PROBLEM REQUIREMENTS
Find the string "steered" in the records and copy each line where it occurs.
++++ EXERCISE DATA ++++
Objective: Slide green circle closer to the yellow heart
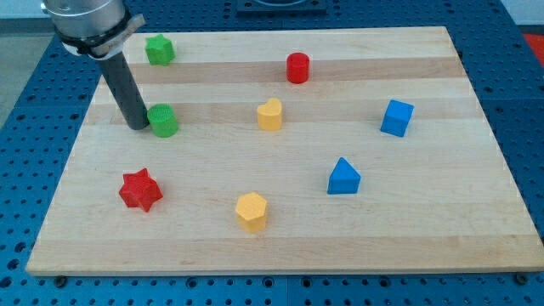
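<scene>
My tip (136,126) rests on the wooden bench (476,229), touching the green circle (163,121) from the view's left; the arm carries a plain rod and no pincer, so no grip state can be told. The yellow heart (269,114) sits well to the circle's right, at about the same height. Around the circle: a green star (159,49) above, a red star (140,189) below, a yellow hexagon (252,211) lower right, a red cylinder (297,67) upper right, and a blue triangle (343,177) and blue cube (397,117) far right.
</scene>
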You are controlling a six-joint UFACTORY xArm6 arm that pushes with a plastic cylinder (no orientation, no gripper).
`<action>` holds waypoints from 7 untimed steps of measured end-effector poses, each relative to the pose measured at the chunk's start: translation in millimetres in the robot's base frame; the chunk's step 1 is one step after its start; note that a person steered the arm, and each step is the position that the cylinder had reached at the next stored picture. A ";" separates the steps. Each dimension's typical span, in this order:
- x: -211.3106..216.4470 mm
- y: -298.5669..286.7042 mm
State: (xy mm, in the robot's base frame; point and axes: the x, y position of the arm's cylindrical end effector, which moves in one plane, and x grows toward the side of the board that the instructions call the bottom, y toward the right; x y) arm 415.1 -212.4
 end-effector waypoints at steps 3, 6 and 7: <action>1.8 21.9; -21.0 34.4; -21.3 63.4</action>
State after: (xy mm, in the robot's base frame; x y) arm 393.8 -149.0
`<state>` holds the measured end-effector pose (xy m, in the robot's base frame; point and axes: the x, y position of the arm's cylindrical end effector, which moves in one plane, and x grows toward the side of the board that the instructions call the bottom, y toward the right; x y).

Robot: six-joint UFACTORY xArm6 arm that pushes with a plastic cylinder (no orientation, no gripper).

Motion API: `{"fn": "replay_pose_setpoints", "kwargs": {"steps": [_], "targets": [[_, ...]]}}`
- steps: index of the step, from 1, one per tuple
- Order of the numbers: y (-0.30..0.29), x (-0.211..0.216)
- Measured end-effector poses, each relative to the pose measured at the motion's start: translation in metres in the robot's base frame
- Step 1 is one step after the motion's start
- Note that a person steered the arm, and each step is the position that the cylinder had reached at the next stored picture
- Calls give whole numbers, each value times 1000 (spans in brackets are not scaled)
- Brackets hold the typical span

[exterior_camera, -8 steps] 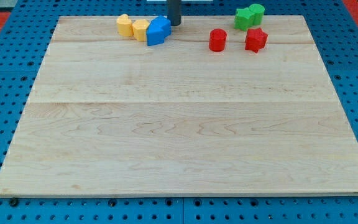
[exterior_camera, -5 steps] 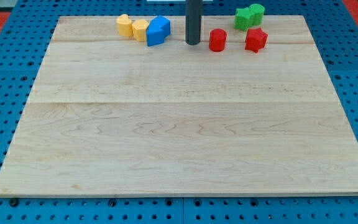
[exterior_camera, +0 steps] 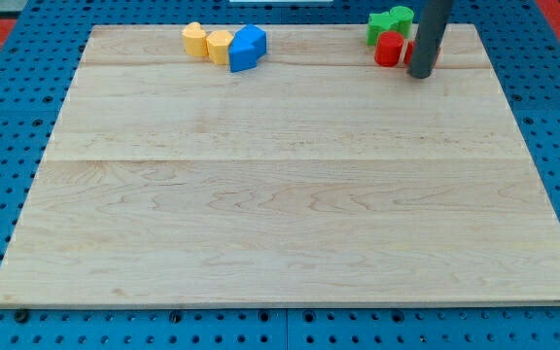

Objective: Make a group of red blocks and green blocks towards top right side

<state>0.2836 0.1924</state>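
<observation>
My tip (exterior_camera: 420,74) is at the view's top right, just right of a red cylinder block (exterior_camera: 389,49). The rod hides most of a second red block (exterior_camera: 436,54), of which only a sliver shows at the rod's right edge. Two green blocks (exterior_camera: 390,19) sit touching each other right above the red cylinder, at the board's top edge. The red and green blocks lie close together in one cluster.
Two yellow blocks (exterior_camera: 208,42) and a blue block (exterior_camera: 248,47) sit together at the view's top, left of centre. The wooden board (exterior_camera: 280,194) lies on a blue pegboard surface.
My tip swept right from beside the blue block to the top right. The red cylinder moved right and up, now close under the green blocks. The other red block is now mostly behind the rod.
</observation>
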Motion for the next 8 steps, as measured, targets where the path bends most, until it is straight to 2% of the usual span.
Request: {"fn": "replay_pose_setpoints", "kwargs": {"steps": [1,3,4,5,6,8], "targets": [[0,-17],[98,-2],[96,-21],[42,-22],[14,-31],[5,-37]]}}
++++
RESULT OF THIS TASK
`<action>` holds waypoints from 7 untimed steps of measured end-effector poses, each relative to the pose measured at the chunk's start: translation in millimetres in the robot's base frame; the chunk's step 1 is one step after its start; note that a person steered the arm, and each step is the position that the cylinder had reached at the next stored picture. A ";" separates the steps. Each dimension's typical span, in this order:
- Note that a person steered the arm, and each step is the position that the cylinder had reached at the next stored picture

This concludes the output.